*What is required:*
Find the lines in the records below that contain "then", and report each of them.

Stored data entries

- - -

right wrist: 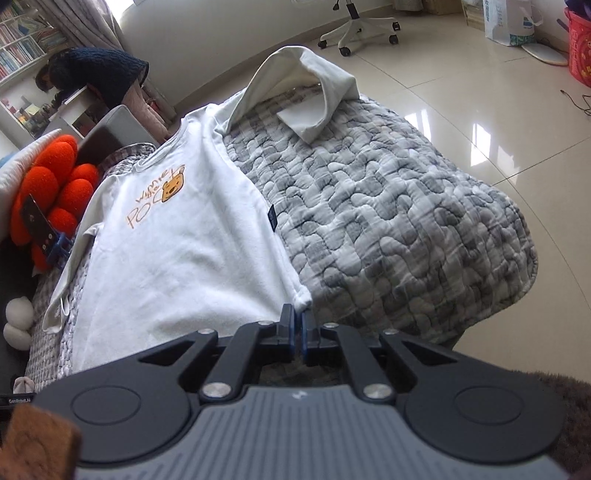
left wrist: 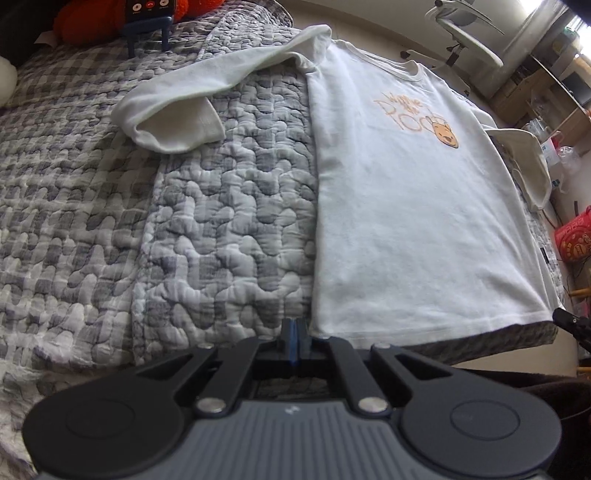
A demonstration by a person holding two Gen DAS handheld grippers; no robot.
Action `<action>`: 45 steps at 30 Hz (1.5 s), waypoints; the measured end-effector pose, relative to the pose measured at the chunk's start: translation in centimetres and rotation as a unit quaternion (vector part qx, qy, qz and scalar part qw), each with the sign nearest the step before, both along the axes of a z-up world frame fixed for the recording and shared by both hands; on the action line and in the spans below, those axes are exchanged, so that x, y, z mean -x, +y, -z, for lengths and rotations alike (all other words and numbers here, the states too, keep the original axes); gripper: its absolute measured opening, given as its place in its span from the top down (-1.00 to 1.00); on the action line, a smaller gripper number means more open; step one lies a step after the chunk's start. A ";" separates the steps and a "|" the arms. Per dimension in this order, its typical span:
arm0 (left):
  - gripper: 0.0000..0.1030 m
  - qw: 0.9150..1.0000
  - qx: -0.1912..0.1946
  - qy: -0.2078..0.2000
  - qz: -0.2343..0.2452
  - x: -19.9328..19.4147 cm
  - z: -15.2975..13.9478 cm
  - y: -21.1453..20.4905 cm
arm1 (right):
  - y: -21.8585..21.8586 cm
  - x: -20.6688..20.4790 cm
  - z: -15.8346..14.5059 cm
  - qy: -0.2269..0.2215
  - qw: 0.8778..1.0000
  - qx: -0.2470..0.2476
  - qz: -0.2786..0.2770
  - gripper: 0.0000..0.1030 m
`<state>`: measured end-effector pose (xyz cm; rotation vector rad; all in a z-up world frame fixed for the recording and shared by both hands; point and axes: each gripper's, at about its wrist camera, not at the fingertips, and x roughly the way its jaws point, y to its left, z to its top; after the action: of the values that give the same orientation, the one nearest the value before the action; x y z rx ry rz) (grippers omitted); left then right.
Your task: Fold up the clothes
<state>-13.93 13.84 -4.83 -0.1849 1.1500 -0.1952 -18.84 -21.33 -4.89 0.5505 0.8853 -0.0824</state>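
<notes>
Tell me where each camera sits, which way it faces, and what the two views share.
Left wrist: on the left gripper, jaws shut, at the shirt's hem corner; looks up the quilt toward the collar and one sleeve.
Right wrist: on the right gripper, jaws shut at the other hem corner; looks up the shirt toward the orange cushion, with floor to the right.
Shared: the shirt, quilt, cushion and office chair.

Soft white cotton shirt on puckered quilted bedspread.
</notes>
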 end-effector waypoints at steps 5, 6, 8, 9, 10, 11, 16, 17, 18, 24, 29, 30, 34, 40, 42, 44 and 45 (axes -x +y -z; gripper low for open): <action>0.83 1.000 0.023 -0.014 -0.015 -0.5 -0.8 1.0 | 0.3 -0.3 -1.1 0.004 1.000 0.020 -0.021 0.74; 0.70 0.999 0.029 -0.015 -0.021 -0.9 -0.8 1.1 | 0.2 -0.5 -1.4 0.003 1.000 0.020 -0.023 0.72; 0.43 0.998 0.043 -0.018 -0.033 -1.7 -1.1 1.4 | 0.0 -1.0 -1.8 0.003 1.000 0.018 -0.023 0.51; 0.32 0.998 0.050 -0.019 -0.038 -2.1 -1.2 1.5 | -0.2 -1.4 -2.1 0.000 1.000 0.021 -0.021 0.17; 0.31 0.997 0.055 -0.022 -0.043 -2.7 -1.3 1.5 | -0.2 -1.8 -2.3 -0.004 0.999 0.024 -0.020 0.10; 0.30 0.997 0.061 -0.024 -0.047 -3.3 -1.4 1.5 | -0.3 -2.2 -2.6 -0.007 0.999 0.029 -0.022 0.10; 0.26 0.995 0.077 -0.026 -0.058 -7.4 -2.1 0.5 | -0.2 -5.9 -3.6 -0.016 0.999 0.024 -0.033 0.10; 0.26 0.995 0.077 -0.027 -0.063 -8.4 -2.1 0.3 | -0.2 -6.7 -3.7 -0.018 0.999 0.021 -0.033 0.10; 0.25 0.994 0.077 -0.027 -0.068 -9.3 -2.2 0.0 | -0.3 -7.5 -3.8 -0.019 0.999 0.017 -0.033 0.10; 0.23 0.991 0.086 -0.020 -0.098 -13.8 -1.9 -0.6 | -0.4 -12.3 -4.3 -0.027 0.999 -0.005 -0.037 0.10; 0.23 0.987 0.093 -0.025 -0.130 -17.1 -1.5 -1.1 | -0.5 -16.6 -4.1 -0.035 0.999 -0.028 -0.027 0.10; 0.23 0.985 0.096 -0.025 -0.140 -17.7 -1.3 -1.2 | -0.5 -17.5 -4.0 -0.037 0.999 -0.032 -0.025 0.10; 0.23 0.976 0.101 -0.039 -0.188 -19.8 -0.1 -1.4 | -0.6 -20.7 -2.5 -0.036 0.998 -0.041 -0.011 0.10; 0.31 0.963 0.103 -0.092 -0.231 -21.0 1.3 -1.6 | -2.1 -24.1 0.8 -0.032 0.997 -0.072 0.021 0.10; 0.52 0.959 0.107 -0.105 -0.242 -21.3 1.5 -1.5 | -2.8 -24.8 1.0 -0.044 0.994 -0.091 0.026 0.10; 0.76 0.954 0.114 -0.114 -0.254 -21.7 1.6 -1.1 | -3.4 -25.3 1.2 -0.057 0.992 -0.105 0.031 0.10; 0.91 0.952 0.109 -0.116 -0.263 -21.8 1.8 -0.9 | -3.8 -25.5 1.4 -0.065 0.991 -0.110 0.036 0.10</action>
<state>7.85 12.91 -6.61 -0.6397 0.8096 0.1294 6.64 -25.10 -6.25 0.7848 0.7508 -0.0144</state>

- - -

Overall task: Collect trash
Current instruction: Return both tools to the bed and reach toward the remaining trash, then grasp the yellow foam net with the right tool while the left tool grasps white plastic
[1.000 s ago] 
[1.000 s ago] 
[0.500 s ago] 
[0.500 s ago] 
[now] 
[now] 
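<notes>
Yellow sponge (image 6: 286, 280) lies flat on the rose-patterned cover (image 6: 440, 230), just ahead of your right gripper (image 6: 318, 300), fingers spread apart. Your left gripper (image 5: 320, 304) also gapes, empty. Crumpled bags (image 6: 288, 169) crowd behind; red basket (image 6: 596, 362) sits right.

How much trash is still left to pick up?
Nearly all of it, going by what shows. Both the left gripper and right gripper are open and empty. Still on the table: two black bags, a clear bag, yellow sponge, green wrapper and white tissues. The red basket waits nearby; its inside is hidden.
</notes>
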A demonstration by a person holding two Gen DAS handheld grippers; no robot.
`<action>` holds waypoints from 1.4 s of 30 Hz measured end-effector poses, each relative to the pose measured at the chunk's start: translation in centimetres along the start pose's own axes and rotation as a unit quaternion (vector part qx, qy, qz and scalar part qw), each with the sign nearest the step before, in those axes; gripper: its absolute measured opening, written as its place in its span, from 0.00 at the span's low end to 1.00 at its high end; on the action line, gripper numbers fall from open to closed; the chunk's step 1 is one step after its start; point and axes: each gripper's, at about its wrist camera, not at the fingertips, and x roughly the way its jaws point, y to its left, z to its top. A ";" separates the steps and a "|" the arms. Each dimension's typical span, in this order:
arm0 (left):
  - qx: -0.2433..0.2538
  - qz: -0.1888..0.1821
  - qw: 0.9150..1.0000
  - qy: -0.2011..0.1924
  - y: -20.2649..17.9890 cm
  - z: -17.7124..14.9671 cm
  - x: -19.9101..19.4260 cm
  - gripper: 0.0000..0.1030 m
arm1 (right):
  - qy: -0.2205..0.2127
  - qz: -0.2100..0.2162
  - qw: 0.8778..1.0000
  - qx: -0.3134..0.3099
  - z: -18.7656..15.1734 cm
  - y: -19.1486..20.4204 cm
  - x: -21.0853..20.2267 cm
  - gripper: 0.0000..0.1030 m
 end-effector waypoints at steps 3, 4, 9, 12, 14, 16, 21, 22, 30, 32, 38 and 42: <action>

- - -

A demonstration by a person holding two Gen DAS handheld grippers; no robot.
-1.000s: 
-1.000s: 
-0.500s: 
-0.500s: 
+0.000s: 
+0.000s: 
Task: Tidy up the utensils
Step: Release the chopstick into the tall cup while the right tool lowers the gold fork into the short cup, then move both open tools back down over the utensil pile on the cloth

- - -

*Expected answer:*
`<state>`: measured end-effector pose (xyz cm; rotation vector rad; all in a z-up world frame fixed for the recording and shared by both hands; point and axes: each gripper's, at about its wrist camera, not at the fingertips, and x roughly the way its jaws point, y to its left, z to its top; after the action: of the values that give the same orientation, the one nearest the value before the action; x y z rx ry rz) (grippers omitted); left then right.
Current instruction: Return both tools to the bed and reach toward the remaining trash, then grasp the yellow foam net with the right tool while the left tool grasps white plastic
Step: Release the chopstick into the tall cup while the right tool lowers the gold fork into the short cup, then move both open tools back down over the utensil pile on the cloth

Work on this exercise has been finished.